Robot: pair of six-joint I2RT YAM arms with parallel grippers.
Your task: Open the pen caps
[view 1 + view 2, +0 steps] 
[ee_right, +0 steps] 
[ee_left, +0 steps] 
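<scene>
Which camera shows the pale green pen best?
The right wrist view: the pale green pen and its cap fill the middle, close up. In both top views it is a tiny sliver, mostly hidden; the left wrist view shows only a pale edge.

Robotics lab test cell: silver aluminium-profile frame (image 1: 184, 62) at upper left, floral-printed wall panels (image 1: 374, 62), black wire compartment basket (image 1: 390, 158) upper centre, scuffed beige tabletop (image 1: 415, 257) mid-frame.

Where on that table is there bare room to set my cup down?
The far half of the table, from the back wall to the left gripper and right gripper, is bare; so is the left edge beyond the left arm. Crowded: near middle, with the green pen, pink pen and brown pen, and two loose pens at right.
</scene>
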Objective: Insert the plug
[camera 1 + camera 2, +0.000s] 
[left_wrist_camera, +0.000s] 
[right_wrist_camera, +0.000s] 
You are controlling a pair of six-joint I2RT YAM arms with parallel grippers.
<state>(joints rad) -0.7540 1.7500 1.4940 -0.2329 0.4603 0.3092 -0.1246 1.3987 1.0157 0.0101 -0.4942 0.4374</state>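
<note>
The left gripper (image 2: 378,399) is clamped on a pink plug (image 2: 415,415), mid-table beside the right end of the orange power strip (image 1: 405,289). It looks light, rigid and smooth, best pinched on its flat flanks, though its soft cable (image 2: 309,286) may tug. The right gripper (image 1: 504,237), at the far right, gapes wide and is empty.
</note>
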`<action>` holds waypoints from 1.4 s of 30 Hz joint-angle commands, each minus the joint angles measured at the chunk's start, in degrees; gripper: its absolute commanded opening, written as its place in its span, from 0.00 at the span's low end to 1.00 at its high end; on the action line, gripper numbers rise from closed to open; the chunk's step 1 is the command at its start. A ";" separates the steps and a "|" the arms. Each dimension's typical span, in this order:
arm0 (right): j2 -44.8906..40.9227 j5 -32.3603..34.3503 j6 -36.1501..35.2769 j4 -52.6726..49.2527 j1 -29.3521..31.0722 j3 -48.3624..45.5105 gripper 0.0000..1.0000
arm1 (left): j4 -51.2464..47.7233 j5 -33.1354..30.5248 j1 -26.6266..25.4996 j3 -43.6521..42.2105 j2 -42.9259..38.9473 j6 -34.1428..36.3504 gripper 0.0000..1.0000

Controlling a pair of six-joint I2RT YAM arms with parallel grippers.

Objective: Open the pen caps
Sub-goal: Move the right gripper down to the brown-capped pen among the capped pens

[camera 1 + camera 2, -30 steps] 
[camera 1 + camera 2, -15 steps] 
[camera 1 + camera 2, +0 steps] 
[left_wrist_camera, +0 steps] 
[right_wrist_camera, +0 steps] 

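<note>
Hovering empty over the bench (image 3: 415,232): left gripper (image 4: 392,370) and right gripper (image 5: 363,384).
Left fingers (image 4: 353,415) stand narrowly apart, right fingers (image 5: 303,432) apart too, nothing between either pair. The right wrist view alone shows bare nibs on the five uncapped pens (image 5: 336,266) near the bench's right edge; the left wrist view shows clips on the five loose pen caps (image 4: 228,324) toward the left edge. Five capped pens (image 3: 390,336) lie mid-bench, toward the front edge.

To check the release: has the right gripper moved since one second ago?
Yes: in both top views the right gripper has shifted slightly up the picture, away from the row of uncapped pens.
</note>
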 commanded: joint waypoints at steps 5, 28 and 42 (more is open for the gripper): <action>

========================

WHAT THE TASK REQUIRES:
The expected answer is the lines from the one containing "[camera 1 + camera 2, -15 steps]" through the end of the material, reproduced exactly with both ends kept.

RESPONSE AREA:
[camera 1 + camera 2, -15 steps] 
[camera 1 + camera 2, +0 steps] 
[left_wrist_camera, +0 steps] 
[right_wrist_camera, +0 steps] 

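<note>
Hovering empty over the bench (image 3: 415,232): left gripper (image 4: 392,370) and right gripper (image 5: 363,384).
Left fingers (image 4: 353,415) stand narrowly apart, right fingers (image 5: 303,432) apart too, nothing between either pair. The right wrist view alone shows bare nibs on the five uncapped pens (image 5: 336,266) near the bench's right edge; the left wrist view shows clips on the five loose pen caps (image 4: 228,324) toward the left edge. Five capped pens (image 3: 390,336) lie mid-bench, toward the front edge.

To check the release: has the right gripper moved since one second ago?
Yes: in both top views the right gripper has shifted slightly up the picture, away from the row of uncapped pens.
</note>
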 commanded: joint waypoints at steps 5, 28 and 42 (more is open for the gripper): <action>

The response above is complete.